Master’s Project: Diving into Process Mining

From now on I will use this blog to also talk about my Master’s project. It’s a project which is necessary to complete my Master in Information Management, worth 15 ECTS out of the 60 for the whole Master. The Master’s thesis is then composed/written out of that project. I’ll try to update this blog as much as I can.

Process Mining

My project is about process mining. What exactly is process mining? Well, according to the process mining manifesto, it is:

 a relatively young research discipline that sits between computational intelligence and data mining on the one hand, and process modeling and analysis on the other hand.

And the Idea of it is:

The idea of process mining is to discover, monitor and improve real processes (i.e., not assumed processes) by extracting knowledge from event logs readily available in today’s (information) systems.

So it’s about algorithms which are able to extract knowledge from event logs. More simple: process mining are techniques used in order to discover new processes, monitor existing processes and even improve processes.

We’re more accustomed to the idea of data mining, which is extracting knowledge from data warehouses. The focus was always on data until around the 90’s, when things like process re-engineering started emerging, processes started becoming important as well. Process mining is filling the gap between Business Intelligence and Business Process Management.

The tool

Today I was playing around with the tool used for process mining, called ProM. ProM gives you a framework where you can use process mining tools. I also followed an introductory tutorial for using the tool.

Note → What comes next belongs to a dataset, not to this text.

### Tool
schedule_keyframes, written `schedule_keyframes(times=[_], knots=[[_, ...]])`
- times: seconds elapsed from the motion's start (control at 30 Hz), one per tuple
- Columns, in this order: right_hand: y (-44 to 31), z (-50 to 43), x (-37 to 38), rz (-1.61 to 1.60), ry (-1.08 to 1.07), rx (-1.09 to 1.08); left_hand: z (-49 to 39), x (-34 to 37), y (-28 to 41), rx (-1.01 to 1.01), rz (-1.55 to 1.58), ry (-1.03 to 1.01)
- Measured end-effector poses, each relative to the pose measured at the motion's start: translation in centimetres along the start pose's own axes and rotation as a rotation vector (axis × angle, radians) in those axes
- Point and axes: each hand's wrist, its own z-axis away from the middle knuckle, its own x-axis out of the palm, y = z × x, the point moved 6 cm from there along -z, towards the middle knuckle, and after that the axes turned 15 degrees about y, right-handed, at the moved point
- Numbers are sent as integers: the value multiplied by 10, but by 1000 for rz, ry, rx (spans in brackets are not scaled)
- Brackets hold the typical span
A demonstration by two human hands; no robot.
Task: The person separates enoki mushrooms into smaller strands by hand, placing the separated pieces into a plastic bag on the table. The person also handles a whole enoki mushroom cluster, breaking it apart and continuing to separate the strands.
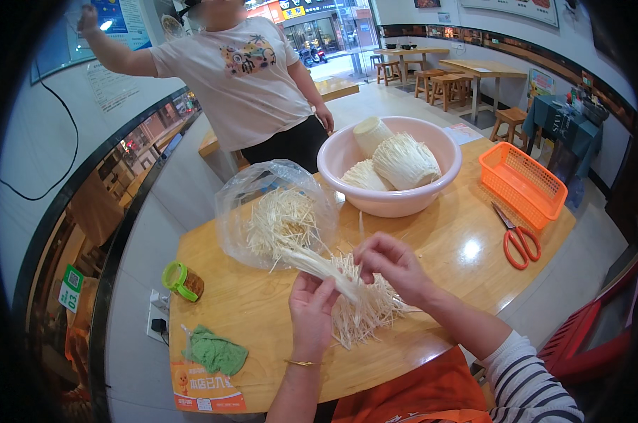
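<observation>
A bundle of enoki mushrooms (pixel 319 267) lies in my left hand (pixel 313 306), its thumb pressed over the stems. My right hand (pixel 390 264) is bent just right of the bundle; whether its fingertips pinch a strand I cannot tell. Beneath both hands, loose enoki strands (pixel 369 317) are heaped on the wooden table (pixel 430 338). To the left of the heap, a clear plastic bag (pixel 229 222) stands open around more separated enoki (pixel 282 217). Behind the hands, a pink plastic basin (pixel 398 203) contains several thick enoki clusters (pixel 406 161).
Red-handled scissors (pixel 519 246) lie at right beside an orange basket (pixel 551 203). At left are a green-lidded jar (pixel 184 282) and a green cloth (pixel 216 351). A person in a white T-shirt (pixel 239 79) stands across the table, near the wall.
</observation>
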Motion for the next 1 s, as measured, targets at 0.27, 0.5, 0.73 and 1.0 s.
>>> schedule_keyframes(times=[0.27, 0.5, 0.73, 1.0], knots=[[13, 1, -2, 201, -71, 172, 3, 5, -6, -6, -133, -115], [19, 0, -2, 217, -66, 82, 2, 2, -9, 1, -141, -151], [20, 0, -1, 112, -28, 50, -1, 0, -8, 3, -110, -99], [4, -2, -7, -7, -134, 197, -12, -23, 34, 254, 65, 206]])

ProM enables you to use an event log in order to do various actions using plug-ins. These plug-ins can be categorized into three:

  • Discovery: These plug-ins only take the event log as an input. They answer questions like: How are the cases actually being executed? and are the rules being obeyed?
  • Conformance: These plug-ins check how much the data in the event log matches the prescribed behavior from deployed process models. They help you monitor processes.
  • Extension: Discover information that will enhance the model, they take a model and the event log as input.

A cool example of the plug-ins that I used today is the alpha-algorithm. It mines a petri net out of the event log.  I used the event log which is given in the tutorial, it’s about a process to repair telephones in a company.

In the image above you see the key data on the event log. 1 process, 1000 instances of that process, accumulating 10476 events, a mean of 10 events per instance.

In the image above you see the action tab of ProM, Inputted is the event log I used, then in Actions I searched for the alpha-algorithm, which was installed in a more general plug-in.

Above you see the result of the alpha algorithm. So it actually makes a process model out of the event log, very cool. More detailed: the alpha-algorithm mines the control flow perspective of a process. From the tutorial:

The control- flow perspective of a process establishes the dependencies among its tasks. Which tasks precede which other ones? Are there concurrent tasks? Are there loops? In short, what is the process model that summarizes the flow followed by most/all cases in the log? This information is important because it gives you feedback about how cases are actually being executed in the organization.

So with this model you can check whether in your company, the process is actually being done how you thought it was, or does the model show that things are done differently? So this plug-in falls under the first category, i.e. “Discovery”. It answers the question: How are the cases actually being executed?